He proposes before he leaves. And like many young couples with war looming, they're in a hurry to wed. In the summer of 1914, when Agatha is 23, the conflict arrives on her doorstep. She volunteers at the Red Cross Hospital in Torquay, to which wounded soldiers are evacuated from overwhelmed field hospitals across the Channel. She helps in the operating theatre, dealing with surgeries and amputations. One of her jobs is to carry lost limbs down to the incinerator.
Her interest in dark psychology, the evil side of human nature, is piqued by the conflict, and she qualifies as an apothecary's assistant, becoming familiar with medicines, poisons, and the dangerous household substances sold by chemists.
I think a lot of people forget that poison and poisonous substances were far easier to come by in those days than now. And many of the most lethal poisons might just have been lying around in domestic households, pantries or sheds. So that obviously presented Agatha with a lot of opportunities in her writing. I have heard it said that poisoning is a sort of female way of killing someone.
To me, what's unique about poisoning is it's a kind of killing someone that one can do without necessarily being present when they die.
So for me, poisoning is the murder method of choice for anyone who's squeamish. And they might be male or female, but it's the squeamish thing. If you put poison in something that you know someone's going to drink later, you can be, you know, off on a train to somewhere far away before there's any kind of gruesome death scene to be witnessed. Since she was a girl, Christy has dabbled with writing fiction.
But around this time, she is dared by her older sister to write a story with a twist so cunning it cannot be guessed. She gets down to work and produces a novel called "The Mysterious Affair at Stiles." It opens with the Lady of the Manor found dead, murdered, not surprisingly, by poisoning. In time, 41 of Christie's 66 novels will involve her specialist subject of poison.
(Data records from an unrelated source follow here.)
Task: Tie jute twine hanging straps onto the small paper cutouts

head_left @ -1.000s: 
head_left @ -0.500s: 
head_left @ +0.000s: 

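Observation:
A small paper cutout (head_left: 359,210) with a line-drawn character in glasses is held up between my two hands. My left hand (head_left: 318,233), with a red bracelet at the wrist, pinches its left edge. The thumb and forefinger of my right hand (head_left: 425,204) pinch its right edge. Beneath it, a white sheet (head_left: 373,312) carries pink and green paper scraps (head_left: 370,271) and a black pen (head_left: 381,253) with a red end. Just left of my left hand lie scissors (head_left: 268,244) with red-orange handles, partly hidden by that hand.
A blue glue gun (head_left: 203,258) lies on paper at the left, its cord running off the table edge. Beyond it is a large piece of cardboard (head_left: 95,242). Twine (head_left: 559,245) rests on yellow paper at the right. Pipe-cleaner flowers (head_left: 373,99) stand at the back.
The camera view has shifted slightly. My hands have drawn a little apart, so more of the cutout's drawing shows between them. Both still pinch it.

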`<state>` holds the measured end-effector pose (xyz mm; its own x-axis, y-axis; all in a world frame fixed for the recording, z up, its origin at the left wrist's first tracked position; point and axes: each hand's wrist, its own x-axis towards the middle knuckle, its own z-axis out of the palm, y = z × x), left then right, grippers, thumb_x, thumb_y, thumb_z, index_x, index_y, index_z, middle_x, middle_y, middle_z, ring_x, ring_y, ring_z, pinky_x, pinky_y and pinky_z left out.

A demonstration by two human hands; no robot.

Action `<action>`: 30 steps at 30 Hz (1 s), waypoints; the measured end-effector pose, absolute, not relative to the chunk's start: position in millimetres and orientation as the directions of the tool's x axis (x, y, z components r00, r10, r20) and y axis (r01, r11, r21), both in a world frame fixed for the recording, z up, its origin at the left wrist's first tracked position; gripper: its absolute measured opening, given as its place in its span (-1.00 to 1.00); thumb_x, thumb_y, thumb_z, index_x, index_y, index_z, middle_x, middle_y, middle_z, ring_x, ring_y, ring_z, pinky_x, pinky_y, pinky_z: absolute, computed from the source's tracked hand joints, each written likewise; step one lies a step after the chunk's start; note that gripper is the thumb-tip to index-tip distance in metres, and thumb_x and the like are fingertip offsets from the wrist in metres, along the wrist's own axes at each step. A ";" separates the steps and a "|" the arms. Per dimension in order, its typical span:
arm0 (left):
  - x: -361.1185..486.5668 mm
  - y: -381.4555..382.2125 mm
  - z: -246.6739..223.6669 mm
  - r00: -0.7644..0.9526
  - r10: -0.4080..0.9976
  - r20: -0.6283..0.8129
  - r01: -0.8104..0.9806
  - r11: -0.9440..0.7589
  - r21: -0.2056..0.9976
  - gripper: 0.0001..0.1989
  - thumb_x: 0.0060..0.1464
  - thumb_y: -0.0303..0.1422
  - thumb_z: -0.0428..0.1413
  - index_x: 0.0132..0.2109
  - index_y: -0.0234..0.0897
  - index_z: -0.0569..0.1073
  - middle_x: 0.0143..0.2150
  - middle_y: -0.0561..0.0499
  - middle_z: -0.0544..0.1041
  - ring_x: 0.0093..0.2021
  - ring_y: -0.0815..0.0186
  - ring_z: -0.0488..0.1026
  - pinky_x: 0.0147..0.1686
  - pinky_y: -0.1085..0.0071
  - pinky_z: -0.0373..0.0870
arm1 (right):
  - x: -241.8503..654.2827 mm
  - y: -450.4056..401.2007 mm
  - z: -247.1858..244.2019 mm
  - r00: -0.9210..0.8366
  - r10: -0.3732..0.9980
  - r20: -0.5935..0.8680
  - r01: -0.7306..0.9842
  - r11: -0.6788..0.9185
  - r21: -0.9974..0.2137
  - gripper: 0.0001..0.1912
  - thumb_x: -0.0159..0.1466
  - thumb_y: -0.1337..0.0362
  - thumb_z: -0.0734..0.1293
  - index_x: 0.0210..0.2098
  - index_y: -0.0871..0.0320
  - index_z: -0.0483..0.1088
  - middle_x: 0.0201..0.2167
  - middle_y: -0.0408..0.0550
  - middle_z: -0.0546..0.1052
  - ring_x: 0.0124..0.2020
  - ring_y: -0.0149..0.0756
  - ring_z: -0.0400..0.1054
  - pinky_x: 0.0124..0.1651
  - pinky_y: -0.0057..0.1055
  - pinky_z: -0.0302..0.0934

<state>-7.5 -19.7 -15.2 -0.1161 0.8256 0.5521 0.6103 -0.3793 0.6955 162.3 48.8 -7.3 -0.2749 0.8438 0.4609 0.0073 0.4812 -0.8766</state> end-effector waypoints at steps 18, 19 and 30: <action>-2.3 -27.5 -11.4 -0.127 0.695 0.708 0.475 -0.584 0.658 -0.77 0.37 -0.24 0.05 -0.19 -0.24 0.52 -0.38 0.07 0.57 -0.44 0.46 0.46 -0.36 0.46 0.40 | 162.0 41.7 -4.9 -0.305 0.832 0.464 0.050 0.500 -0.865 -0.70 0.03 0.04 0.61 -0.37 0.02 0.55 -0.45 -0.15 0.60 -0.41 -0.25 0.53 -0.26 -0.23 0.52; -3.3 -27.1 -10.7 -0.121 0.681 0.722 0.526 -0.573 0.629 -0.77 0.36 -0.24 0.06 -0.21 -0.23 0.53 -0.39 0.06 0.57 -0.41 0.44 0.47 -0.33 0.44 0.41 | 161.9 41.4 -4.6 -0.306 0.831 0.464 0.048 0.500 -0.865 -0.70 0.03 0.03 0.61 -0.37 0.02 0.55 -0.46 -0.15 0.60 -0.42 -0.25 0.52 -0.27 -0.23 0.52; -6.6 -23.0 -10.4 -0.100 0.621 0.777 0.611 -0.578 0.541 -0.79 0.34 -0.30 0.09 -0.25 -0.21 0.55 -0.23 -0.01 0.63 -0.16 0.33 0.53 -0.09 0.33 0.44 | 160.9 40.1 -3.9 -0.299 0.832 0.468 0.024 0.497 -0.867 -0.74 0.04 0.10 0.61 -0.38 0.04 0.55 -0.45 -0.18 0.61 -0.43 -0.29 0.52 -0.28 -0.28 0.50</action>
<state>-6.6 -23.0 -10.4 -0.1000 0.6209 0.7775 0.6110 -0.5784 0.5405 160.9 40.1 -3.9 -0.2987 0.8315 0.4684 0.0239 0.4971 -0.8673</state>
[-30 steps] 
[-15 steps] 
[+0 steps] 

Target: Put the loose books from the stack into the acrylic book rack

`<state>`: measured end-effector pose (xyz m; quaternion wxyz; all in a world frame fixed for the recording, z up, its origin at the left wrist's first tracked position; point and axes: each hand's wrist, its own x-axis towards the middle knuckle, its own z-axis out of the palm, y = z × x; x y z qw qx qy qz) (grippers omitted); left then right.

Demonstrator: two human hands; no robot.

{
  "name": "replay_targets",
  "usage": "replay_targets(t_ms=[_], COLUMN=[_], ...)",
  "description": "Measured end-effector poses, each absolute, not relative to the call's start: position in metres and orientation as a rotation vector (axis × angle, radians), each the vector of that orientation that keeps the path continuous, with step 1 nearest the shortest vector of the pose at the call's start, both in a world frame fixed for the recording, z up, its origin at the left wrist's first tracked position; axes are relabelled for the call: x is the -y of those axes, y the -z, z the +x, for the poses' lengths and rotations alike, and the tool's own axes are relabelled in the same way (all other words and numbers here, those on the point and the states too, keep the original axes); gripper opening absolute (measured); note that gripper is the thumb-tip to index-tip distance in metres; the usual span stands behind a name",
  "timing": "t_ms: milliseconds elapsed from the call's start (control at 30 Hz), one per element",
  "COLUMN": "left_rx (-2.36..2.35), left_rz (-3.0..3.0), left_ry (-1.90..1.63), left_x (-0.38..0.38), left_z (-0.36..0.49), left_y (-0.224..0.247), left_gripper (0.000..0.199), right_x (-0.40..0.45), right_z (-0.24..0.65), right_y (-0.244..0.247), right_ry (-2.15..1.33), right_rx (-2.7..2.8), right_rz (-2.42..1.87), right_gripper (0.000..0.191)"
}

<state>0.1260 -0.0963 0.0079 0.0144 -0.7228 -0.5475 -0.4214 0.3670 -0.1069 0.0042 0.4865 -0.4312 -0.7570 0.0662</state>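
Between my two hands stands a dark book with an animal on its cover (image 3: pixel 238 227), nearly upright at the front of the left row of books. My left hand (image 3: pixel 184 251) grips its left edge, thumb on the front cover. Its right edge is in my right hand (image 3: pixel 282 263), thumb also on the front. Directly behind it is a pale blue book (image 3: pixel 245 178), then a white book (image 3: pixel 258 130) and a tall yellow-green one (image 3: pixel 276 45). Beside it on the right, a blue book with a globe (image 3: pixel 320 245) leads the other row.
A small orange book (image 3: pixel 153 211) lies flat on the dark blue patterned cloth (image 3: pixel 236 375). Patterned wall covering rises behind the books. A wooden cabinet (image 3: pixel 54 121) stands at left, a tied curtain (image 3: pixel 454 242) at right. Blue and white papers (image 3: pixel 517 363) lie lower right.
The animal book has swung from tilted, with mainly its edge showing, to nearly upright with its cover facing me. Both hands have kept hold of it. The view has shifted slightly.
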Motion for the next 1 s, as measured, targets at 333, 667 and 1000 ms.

In this first full-length novel, she introduces a detective to solve her ingenious mystery. He has an elaborate waxed mustache, an egg-shaped head, and a strong Belgian accent. His name is Hercule Poirot. Her leading man is inspired by one of the many continental refugees who arrive in Torquay during the war.
She saw this person who was clearly in the UK just because of the war and his appearance was very striking and she decided to make him her detective character or to base the physical appearance of Poirot on this chap she'd seen. So his appearance, mannerisms, the sort of external Poirot, you know, he's very striking to look at.
And then there's his fun mannerisms, like all this sort of obsessive behavior. And in fact, in one of the books, he actually stumbles across a major clue that enables him to help put the final bit of the puzzle in place. He only discovers that clue because he's tidying up some objects on a mantelpiece that seem to be ordered in an irregular way. So I personally love that about him because to know that you've got a character who's so clever and brilliant that they will solve problems
Every mystery, however baffling, is incredibly reassuring. He was there from the start and she continued to write about him for the rest of her career. I don't think she could have written such brilliant books about him if she hadn't loved him on some level. Christy wins the bet with her elder sister, but the mysterious affair at Stiles is initially turned down by publishers. By now, Agatha is a mother, busy with a baby daughter called Rosalind.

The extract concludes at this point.